The concert’s central work was Ravel’s Piano Concerto in G major, completed in 1931. With its jazzy idioms and harmonies, it expresses Ravel’s interest in black American music, as well as his admiration for and friendship with George Gershwin. The supremely talented twenty-four-year old Canadian-Polish pianist Jan Lisiecki attacked the piece with youthful gusto and an mature command. The first movement, a richly melodic and bluesy Allegramente. unleashes the piano – a whip crack and snare drum roll acting as a starting pistol. The young Lisiecki, his tall frame bent close over the keyboard, clearly relished the challenges. While Ravel’s complex syncopations were designed to put piano and orchestra on the wrong foot, Lisiecki and his colleagues never put a finger wrong.
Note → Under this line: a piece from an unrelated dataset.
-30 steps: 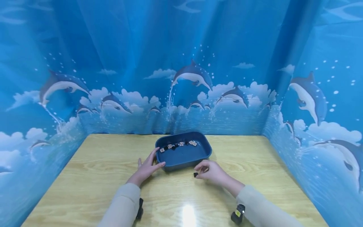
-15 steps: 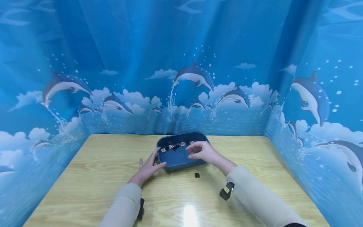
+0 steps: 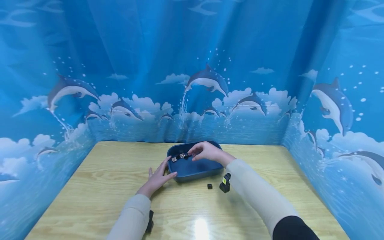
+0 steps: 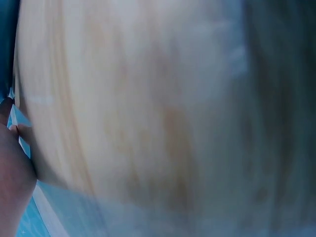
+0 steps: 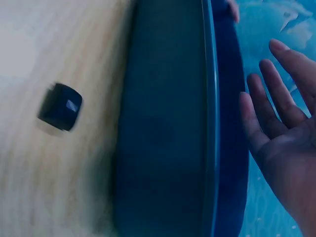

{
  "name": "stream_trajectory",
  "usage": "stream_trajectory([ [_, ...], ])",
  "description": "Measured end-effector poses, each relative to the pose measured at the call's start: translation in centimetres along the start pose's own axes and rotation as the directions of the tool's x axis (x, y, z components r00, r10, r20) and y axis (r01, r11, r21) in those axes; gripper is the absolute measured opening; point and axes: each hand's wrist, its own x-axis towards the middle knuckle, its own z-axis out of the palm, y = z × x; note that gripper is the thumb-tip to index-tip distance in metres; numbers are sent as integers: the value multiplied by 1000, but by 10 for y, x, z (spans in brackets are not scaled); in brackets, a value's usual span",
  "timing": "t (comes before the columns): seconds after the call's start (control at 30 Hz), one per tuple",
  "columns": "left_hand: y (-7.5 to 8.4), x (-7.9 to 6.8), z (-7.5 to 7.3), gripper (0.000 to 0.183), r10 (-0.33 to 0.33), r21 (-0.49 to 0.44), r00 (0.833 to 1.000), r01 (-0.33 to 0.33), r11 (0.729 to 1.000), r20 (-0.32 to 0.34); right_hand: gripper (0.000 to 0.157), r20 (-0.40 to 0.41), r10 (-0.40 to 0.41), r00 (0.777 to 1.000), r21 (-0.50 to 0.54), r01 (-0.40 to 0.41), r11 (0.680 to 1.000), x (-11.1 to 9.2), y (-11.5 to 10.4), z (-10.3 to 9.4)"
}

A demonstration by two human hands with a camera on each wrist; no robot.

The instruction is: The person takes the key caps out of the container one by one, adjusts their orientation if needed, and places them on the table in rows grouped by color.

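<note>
In the head view a dark blue bin (image 3: 198, 173) stands on the table. My left hand (image 3: 157, 180) rests against its left end, fingers at the rim and thumb along the front wall. Above the bin's inside is my right hand (image 3: 207, 152), its fingertips close to a row of small black and whitish pieces (image 3: 182, 155); part of the row is hidden behind it. The right wrist view shows these fingers (image 5: 276, 98) spread and loosely bent, with nothing visible between them. A small black cube (image 3: 209, 186) lies on the table in front of the bin.
The wooden table (image 3: 105, 186) has a bright light reflection near its front. A blue curtain (image 3: 144, 66) with printed dolphins closes off the back and sides. The left wrist view holds mostly blurred tabletop and part of the hand.
My right hand has let go of the black cube on the table, risen over the rim and moved left into the bin above the pieces. My left hand has stayed at the bin.
</note>
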Motion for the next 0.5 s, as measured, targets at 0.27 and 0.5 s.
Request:
stream_trajectory([
  [0.27,3,-1,-2,82,6,-34,1000,-5,999,12,31,52,50,997,-38,-48,998,27,9,-4],
  [0.5,1,-2,-2,84,-1,-35,1000,2,999,11,33,83,96,992,-36,-94,995,39,20,-3],
])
The serenely flowing melody in the second movement Adagio assai was played with great tenderness, while the intense, Presto served to demonstrate Lisiecki’s crystal clear technique. Shelley retained tight but unobtrusive control throughout – always there when his orchestra and soloist needed him, but never when they did not.
The concert’s second half was devoted to Brahms’s mighty Second Symphony. The great Brahmsian conductor Felix Weingartner spoke of this work ‘taking hold like the claw of a lion’. Whether it was down to the acoustic challenges of the Cadogan Hall, or to Shelley’s reading, the NACO’s realisation of this work was less than gripping.
Clearly individualised and well-articulated contributions from the woodwind, brass and string sections are required to oxygenate an otherwise densely textured composition. Instead, we got a warm but indistinct blanket of sound. There was little in Shelley’s account of the pastoral opening Allegro non troppo to suggest dappled sunlight through the forest, as Brahms intended. A vivacious account of the third movement Scherzo fared better, but the jubilance and electricity which characterises the final Allegro con spirito never materialiised.